◆ **What needs to be done**
Output every line of the material exactly.

◆ **Supplied material**
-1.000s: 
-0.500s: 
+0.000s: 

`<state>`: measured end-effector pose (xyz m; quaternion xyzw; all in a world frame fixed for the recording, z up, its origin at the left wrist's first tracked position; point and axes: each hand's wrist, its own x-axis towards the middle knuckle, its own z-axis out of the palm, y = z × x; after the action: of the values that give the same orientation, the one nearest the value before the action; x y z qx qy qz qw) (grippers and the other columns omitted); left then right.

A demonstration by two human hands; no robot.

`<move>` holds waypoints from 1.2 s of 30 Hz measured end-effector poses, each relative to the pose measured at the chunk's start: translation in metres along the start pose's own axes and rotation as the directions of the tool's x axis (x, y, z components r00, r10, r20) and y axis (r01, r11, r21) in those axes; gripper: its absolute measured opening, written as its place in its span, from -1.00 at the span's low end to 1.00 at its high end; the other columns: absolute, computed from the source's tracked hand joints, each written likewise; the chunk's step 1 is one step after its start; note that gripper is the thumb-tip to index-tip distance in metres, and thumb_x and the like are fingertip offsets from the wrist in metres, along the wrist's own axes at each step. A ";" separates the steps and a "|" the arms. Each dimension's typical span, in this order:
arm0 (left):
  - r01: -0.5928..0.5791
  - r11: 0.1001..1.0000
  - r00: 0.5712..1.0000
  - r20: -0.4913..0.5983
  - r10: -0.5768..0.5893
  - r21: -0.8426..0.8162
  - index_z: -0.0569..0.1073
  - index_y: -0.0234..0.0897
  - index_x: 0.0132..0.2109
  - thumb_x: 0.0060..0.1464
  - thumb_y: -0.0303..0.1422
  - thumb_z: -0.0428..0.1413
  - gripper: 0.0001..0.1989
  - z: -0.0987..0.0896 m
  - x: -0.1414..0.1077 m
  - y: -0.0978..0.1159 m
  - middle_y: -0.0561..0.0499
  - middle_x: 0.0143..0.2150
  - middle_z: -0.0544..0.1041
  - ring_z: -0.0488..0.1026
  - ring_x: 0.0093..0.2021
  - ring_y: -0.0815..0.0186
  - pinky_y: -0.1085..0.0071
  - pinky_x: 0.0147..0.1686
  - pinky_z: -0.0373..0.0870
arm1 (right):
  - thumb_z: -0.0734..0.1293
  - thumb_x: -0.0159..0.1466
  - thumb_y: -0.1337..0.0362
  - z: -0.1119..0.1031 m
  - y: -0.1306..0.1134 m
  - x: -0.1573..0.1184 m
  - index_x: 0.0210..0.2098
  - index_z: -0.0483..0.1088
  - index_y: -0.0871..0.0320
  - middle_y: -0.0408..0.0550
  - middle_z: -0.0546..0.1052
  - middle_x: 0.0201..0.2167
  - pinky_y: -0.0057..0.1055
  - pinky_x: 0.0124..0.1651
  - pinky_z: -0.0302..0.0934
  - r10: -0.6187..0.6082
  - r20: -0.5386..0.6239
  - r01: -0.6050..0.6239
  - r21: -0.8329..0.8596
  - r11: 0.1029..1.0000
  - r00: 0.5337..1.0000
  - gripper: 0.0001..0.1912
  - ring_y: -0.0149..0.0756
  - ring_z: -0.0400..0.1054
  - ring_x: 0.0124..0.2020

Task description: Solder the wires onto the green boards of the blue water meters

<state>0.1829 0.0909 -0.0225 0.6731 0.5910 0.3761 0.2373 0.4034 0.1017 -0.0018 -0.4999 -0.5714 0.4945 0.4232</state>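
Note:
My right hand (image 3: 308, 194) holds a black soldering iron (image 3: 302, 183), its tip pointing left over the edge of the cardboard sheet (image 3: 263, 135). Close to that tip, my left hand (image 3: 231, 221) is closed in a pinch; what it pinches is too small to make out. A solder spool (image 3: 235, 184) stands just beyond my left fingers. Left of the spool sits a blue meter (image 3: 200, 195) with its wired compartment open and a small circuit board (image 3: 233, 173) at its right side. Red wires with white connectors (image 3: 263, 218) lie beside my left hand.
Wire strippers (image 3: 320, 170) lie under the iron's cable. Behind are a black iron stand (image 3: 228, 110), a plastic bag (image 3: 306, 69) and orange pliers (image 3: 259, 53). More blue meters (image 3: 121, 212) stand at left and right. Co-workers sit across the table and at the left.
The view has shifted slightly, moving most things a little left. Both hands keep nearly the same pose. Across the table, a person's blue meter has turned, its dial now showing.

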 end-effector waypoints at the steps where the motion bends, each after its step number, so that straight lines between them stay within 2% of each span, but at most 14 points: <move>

◆ **Output**
-1.000s: 
-0.500s: 
+0.000s: 

`<state>`: measured end-effector pose (xyz m; quaternion xyzw; all in a world frame fixed for the recording, z up, its origin at the left wrist's first tracked position; point and axes: each hand's wrist, its own x-axis towards the middle knuckle, its own z-axis out of the palm, y = z × x; after the action: of the values that give the same orientation, the one nearest the value before the action; x y z qx qy qz qw) (grippers and the other columns omitted); left then right.

A demonstration by two human hands; no robot.

`<move>` holds waypoints from 1.2 s of 30 Hz measured end-effector poses, each relative to the pose measured at the chunk's start: translation in metres along the start pose's own axes and rotation as the directions of the tool's x axis (x, y, z components r00, r10, r20) and y axis (r01, r11, r21) in those axes; gripper: its absolute measured opening, written as its place in its span, from -1.00 at the span's low end to 1.00 at its high end; the other columns: absolute, computed from the source's tracked hand joints, each written likewise; the chunk's step 1 is one step after its start; note that gripper is the thumb-tip to index-tip distance in metres, and thumb_x and the like are fingertip offsets from the wrist in metres, along the wrist's own axes at each step. A ";" separates the steps and a "|" the arms. Each dimension's typical span, in this order:
arm0 (left):
  - r01: -0.5928..0.5791
  - r11: 0.1001..1.0000
  - r00: 0.5712..1.0000
  - r20: -0.4913..0.5983
  - r10: -0.5768..0.5893
  - r21: -0.8426..0.8162
  - index_z: -0.0569..0.1073
  - index_y: -0.0234..0.0897
  - index_x: 0.0132..0.2109
  - thumb_x: 0.0060..0.1464
  - thumb_y: -0.0303..0.1422
  - thumb_z: -0.0428..0.1413
  - gripper: 0.0001..0.1989
  - z: -0.0987..0.0896 m
  - x: -0.1414..0.1077 m
  - y: -0.0978..0.1159 m
  - middle_y: -0.0561..0.0499
  - middle_x: 0.0143..0.2150
  - middle_z: -0.0544..0.1041
  - ring_z: -0.0488..0.1026
  - ring_x: 0.0093..0.2021
  - ring_y: -0.0815..0.0186
  - pinky_y: -0.1085..0.0071
  - pinky_x: 0.0147..0.1686
  - pinky_z: -0.0373..0.0870
arm1 (right):
  - thumb_z: -0.0734..0.1293
  - thumb_x: -0.0159..0.1466
  - thumb_y: -0.1337..0.0362
  - z: -0.1119..0.1031 m
  - y: -0.1306..0.1134 m
  - x: -0.1573..0.1184 m
  - index_x: 0.0210..0.2098
  - index_z: -0.0483..0.1088
  - index_y: -0.0871..0.0320
  - middle_y: -0.0408..0.0550
  - middle_z: -0.0546..0.1052
  - middle_x: 0.0201..0.2167
  - pinky_y: -0.0057..0.1055
  - pinky_x: 0.0124..0.1651
  - pinky_z: -0.0302..0.0934
  - r10: -0.6187..0.6082
  - r20: -0.5386..0.6239
  - r01: -0.6050..0.6239
  - r21: -0.8329..0.8596
  - r11: 0.1029..1.0000
  - r00: 0.5337..1.0000
  - gripper: 0.0001..0.1912
  - ring_y: -0.0149..0.0756
  - ring_z: -0.0400..0.1054
  - ring_x: 0.0124..0.2020

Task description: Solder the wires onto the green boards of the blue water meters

<state>0.1829 0.0909 -0.0225 0.6731 0.5910 0.3761 0.2373 0.4034 0.1017 -0.0018 -0.4999 -0.5714 0.4945 0.4232</state>
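Note:
My right hand (image 3: 308, 194) holds a black soldering iron (image 3: 302, 183), its tip pointing left over the edge of the cardboard sheet (image 3: 263, 135). Close to that tip, my left hand (image 3: 231, 221) is closed in a pinch; what it pinches is too small to make out. A solder spool (image 3: 235, 184) stands just beyond my left fingers. Left of the spool sits a blue meter (image 3: 200, 195) with its wired compartment open and a small circuit board (image 3: 233, 173) at its right side. Red wires with white connectors (image 3: 263, 218) lie beside my left hand.
Wire strippers (image 3: 320, 170) lie under the iron's cable. Behind are a black iron stand (image 3: 228, 110), a plastic bag (image 3: 306, 69) and orange pliers (image 3: 259, 53). More blue meters (image 3: 121, 212) stand at left and right. Co-workers sit across the table and at the left.
The view has shifted slightly, moving most things a little left. Both hands keep nearly the same pose. Across the table, a person's blue meter has turned, its dial now showing.
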
 end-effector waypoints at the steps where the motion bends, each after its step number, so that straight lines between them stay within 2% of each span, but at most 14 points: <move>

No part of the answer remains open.